A Brief History of Seven
Killings is going to be a hard act to follow for writer Marlon James. It’s
scope, its use of language and its fleshy beating heart seem unmatched when you
compare it to anything else today, but that energy he exerted might be a once
in a lifetime event, because I find none of it in his previous novels. His
sophomore effort, The Book of Night Women showed his crazed heretic take on the
English language, but it was used for a rather unoriginal story of American
slavery, one that paled in comparison to Colson Whitehead’s The Underground
Railroad, which I read the same year. His first novel, the one I just finished
today, John Crow’s Devil, shows the greasy and wet gestation of what he would
become, and its unformed nature show in a rather unhinged and chaotic narrative
structure that overreaches and overstuffs almost everything in it’s slim 230
pages. The book takes place in Jamaica in the late 1950’s; although the story
feels like it takes place 100 years before then. It tells of the struggle
between two preachers and the village that each seeks to control. A man who
calls himself Apostle York one day confronts Hector Bligh, known as the “Rum
Preacher”, mid-sermon. Bligh, a drunk with a tenuous grasp of his place in the
community and haunted by past infidelities, is easily ousted by the York, whose
passionate sermons easily entrance the people of the village.
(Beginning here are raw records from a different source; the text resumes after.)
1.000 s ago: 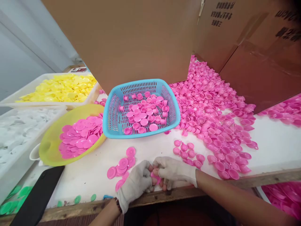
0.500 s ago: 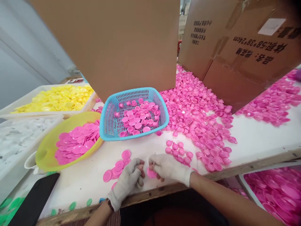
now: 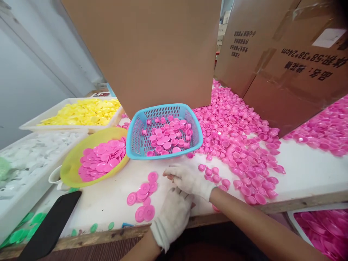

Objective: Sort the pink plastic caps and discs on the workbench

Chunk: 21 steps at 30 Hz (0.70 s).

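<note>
Both of my hands wear off-white gloves with bare fingertips, and they overlap near the table's front edge. My right hand (image 3: 189, 180) lies above and beyond the left, its fingers pressed together and pointing left below the blue basket (image 3: 131, 146). Whatever it may hold is hidden. My left hand (image 3: 174, 215) is closed, its curled fingers partly covered by the right hand; nothing shows in it. Left of it lie flat pink discs (image 3: 144, 188) with ringed faces. Small pink cup-shaped pieces (image 3: 216, 178) lie to the right. Capped pink pieces (image 3: 167, 136) fill the basket's middle.
A yellow basin (image 3: 69, 165) holds pink discs. White trays hold yellow pieces (image 3: 81, 112) and white pieces (image 3: 40, 152). A black phone-like slab (image 3: 51, 224) lies near green discs (image 3: 94, 227). A large pink heap (image 3: 236, 134) spreads before cardboard boxes (image 3: 163, 54).
My left hand has moved right, under my right hand, uncovering more discs. My right hand has gone slightly up and its fingers reach further left. The view has shifted a little.
</note>
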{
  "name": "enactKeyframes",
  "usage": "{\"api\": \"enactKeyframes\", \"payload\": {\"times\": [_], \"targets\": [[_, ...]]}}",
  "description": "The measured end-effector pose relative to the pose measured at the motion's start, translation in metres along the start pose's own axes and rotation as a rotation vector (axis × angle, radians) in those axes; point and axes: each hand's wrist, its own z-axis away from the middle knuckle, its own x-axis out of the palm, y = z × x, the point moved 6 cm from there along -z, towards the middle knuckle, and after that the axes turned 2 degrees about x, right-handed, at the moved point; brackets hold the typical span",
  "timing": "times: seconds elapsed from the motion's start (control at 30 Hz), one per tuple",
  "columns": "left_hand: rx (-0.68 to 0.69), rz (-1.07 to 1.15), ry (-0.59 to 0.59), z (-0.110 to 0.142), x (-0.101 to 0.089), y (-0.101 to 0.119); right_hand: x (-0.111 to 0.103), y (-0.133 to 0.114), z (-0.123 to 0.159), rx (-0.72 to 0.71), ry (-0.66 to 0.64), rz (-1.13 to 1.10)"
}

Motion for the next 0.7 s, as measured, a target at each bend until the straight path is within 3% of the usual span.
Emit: {"api": "enactKeyframes", "payload": {"times": [0.13, 0.23, 0.33, 0.5, 0.57, 0.63, 0.7], "targets": [[-0.016, -0.220, -0.020, 0.040, -0.004, -0.012, 0.038, -0.006, -0.034, -0.167, -0.232, 0.365], [-0.025, -0.104, 0.136, 0.057, -0.010, -0.019, 0.052, -0.009, -0.054, -0.191, -0.260, 0.364], [-0.188, 0.131, 0.259, 0.065, -0.019, -0.036, 0.050, -0.003, -0.061, -0.135, -0.241, 0.345], [-0.584, 0.666, 0.137, 0.066, -0.019, -0.064, 0.008, 0.011, -0.017, -0.003, -0.084, 0.237], [-0.629, 0.856, 0.086, 0.060, -0.016, -0.065, 0.000, 0.021, 0.011, 0.151, -0.098, 0.014], [-0.621, 0.983, 0.027, 0.050, -0.012, -0.062, 0.006, 0.035, 0.038, 0.382, -0.166, -0.270], [-0.585, 1.042, -0.058, 0.040, -0.004, -0.058, 0.017, 0.046, 0.055, 0.529, -0.169, -0.419]]}}
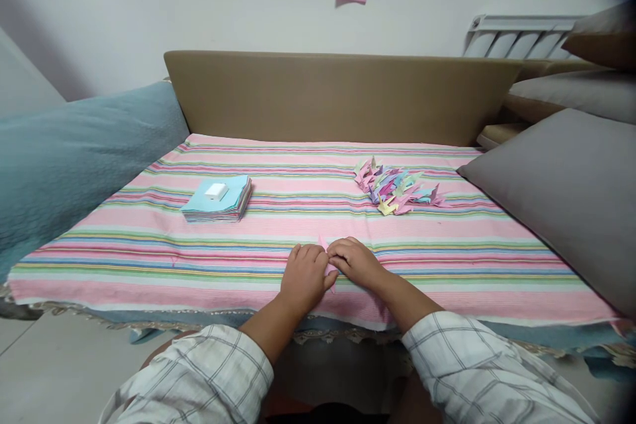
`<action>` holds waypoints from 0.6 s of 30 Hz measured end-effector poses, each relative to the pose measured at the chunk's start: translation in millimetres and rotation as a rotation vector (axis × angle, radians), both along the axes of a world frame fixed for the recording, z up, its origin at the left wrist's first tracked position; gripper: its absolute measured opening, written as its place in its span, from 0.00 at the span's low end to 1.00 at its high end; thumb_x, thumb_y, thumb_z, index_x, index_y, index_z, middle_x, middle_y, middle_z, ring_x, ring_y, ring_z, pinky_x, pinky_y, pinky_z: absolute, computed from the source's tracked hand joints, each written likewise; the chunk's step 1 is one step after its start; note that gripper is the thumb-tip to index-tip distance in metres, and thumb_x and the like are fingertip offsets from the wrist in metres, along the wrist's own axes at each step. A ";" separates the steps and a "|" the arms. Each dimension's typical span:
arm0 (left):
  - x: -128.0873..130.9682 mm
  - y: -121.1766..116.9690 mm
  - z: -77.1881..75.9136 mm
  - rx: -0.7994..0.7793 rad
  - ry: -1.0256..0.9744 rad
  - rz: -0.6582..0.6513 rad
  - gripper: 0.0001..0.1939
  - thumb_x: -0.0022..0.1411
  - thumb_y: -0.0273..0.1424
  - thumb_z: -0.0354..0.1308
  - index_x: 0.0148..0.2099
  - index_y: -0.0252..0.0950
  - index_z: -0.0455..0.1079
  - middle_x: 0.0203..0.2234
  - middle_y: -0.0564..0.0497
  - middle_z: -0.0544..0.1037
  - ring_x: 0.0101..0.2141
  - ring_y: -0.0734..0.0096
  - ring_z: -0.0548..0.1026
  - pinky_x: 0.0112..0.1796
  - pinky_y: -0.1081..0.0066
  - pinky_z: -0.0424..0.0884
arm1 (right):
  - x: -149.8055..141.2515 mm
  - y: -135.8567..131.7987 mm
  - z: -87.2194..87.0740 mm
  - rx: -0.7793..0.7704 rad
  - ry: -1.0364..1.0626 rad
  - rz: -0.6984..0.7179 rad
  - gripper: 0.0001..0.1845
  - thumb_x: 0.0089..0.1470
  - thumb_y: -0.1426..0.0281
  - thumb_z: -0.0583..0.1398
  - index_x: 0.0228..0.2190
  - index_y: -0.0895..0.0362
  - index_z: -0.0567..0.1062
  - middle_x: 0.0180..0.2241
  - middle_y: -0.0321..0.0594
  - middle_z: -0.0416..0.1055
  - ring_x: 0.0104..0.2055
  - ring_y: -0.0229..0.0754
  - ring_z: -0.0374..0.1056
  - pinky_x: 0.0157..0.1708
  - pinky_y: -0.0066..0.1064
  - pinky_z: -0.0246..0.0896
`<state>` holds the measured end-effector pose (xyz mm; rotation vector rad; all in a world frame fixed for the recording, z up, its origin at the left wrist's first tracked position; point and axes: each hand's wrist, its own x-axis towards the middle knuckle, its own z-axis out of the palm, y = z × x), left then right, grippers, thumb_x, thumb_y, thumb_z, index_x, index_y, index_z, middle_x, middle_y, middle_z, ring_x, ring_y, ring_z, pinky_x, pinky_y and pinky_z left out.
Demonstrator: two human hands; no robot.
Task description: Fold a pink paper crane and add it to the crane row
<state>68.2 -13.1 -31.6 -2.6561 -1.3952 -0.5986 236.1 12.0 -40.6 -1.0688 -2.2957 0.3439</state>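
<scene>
Both hands pinching one pink paper (330,267) mid-fold: left hand (304,276), right hand (356,261), fingers closed on it. Finished crane pile (395,187) sizeable; thick sheet stack (218,199) left, so far from done.

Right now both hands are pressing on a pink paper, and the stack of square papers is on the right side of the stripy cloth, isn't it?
Not quite. The head view shows the stack of square papers on the left side of the stripy cloth. The rest holds: the left hand and right hand both press on the pink paper.
</scene>
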 end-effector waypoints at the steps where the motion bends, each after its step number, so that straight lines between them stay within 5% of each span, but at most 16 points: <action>1: 0.3 -0.3 0.0 -0.003 0.000 0.002 0.11 0.56 0.36 0.58 0.41 0.36 0.68 0.39 0.46 0.73 0.44 0.59 0.68 0.49 0.57 0.58 | 0.0 0.0 0.3 0.000 -0.001 0.002 0.04 0.53 0.74 0.58 0.32 0.55 0.73 0.36 0.39 0.74 0.40 0.40 0.67 0.43 0.34 0.56; 18: -3.9 -3.1 0.1 -0.056 -0.033 -0.030 0.25 0.50 0.48 0.61 0.43 0.36 0.65 0.42 0.45 0.72 0.47 0.56 0.67 0.51 0.53 0.57 | 0.4 0.5 3.1 -0.001 0.018 0.028 0.03 0.53 0.75 0.59 0.31 0.55 0.73 0.36 0.38 0.75 0.40 0.40 0.68 0.43 0.35 0.57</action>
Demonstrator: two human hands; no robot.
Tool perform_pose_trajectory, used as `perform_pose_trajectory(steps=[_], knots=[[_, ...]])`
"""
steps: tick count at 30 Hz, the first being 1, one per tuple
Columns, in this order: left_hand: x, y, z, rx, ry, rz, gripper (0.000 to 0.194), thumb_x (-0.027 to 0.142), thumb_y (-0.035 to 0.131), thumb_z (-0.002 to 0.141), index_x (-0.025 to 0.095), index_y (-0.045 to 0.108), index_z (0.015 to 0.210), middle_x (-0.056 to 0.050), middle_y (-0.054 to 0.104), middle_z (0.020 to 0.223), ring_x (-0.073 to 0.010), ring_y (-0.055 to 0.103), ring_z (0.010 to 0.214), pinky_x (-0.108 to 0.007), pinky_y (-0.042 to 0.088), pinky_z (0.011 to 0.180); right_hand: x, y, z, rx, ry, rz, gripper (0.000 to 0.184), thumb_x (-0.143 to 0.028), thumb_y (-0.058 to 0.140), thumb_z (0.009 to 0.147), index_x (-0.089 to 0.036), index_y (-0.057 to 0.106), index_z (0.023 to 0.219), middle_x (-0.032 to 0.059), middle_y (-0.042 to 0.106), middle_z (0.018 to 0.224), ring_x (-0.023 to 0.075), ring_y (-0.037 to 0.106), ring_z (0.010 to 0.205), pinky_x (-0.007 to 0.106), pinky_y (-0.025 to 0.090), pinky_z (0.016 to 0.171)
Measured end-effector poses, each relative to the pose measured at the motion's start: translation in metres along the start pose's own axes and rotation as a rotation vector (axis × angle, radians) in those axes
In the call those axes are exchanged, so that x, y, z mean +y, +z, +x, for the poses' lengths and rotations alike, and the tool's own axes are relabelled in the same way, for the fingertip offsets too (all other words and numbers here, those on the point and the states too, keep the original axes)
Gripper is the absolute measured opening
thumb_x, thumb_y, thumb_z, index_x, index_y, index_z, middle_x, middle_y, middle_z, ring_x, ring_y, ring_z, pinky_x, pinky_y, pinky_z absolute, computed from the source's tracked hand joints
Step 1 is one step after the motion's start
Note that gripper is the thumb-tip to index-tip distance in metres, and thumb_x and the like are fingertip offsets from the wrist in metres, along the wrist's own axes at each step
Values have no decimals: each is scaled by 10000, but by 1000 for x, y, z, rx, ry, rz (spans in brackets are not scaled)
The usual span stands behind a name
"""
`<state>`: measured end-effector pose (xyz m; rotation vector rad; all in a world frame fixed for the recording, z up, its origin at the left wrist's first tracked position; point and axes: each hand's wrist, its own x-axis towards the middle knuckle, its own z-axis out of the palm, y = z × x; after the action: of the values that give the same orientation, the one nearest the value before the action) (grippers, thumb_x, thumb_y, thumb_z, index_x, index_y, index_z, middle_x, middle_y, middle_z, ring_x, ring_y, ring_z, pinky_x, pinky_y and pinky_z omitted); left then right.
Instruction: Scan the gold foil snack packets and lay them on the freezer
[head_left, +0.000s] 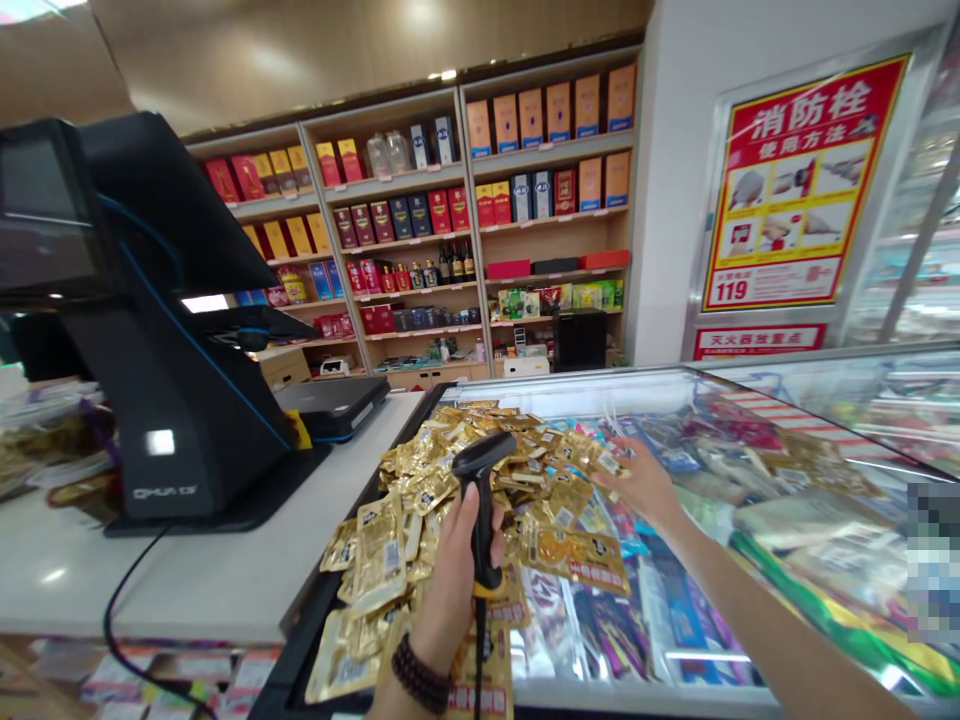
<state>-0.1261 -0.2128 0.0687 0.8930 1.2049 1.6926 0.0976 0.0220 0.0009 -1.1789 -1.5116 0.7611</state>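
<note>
My left hand [454, 570], with a dark bead bracelet on the wrist, is closed around the handle of a black barcode scanner [484, 460]. The scanner's head is above a pile of shiny gold snack packets [439, 455], and its cable hangs down past my wrist. At the right side of the pile, my right hand [637, 480] pinches the edge of a gold packet [600, 455] that has a white barcode label. A larger gold packet [577, 555] with red print lies between my two hands. The packets rest on the glass top of a freezer [555, 640].
A black point-of-sale terminal [202, 380] stands on the white counter [322, 520] at left, with a flat black device [337, 400] beside it. Bagged goods [825, 540] show through the freezer glass. Shelves of boxed bottles [405, 215] line the back wall, beside a red poster [806, 190].
</note>
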Motion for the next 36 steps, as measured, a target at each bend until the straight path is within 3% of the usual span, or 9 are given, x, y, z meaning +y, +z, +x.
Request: perform_pose_trajectory(steps=[4,9,14,18,25,31,36], knots=[[-1,3,-1,-14,22,-17,833,1008,840,678,215,620,808,43,560,614,-86,432,501,-214,330,485,-21,12,-2,8,182,320,419,-519,919,617,-258,750,899,47,832,814,334,825,839,422,658,738],[3,7,-5,-95,46,-34,813,984,849,711,216,621,850,35,594,678,-70,404,472,-229,320,462,-45,31,-1,-112,316,690,144,-279,848,769,-291,729,851,25,869,908,276,856,1001,407,737,903],[3,8,-9,-160,61,-11,790,972,833,753,223,647,924,58,550,622,-93,420,474,-234,319,466,-57,41,-8,-173,380,950,269,-103,822,859,-302,736,1017,20,881,995,264,879,1032,463,767,982],[-2,7,-11,-181,56,27,764,966,813,788,231,645,910,63,539,584,-102,432,475,-240,339,480,-62,38,-16,-146,427,1115,320,-53,762,902,-299,695,1095,10,881,1034,244,884,1018,484,752,1037],[-3,6,-11,-166,28,42,756,973,802,785,241,626,847,69,495,524,-110,411,468,-238,359,463,-68,32,-26,-163,433,1192,310,-66,725,954,-302,680,1148,2,874,1077,230,881,1028,527,725,1092],[-1,3,-12,-154,14,25,789,949,855,758,224,666,1009,44,618,674,-101,453,495,-241,381,481,-63,32,-23,-165,432,1171,367,-84,803,932,-318,666,1178,-17,863,1068,239,885,1043,523,731,1070],[-4,2,-10,-153,16,42,751,947,828,792,235,635,932,54,561,595,-120,466,508,-238,384,479,-59,31,-20,-164,445,1160,333,-102,788,943,-314,657,1164,10,866,1111,272,885,1078,554,750,1029]])
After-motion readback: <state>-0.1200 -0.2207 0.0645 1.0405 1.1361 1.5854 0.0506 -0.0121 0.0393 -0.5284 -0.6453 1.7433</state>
With the help of
a local widow, Bligh prepares for a bloody collision with York and the village
that once respected him. Besides the two main characters and a few sides
characters, such as the violate Clarence and the faithful Lucinda, it is hard
to tell anyone apart in this jumbled narrative. The violence James so eagerly
and expertly renders shows up only a few times, most memorably in the beginning
and haunting end, but the ferocious originality I have come to expect from
James is sorely lacking in this early work.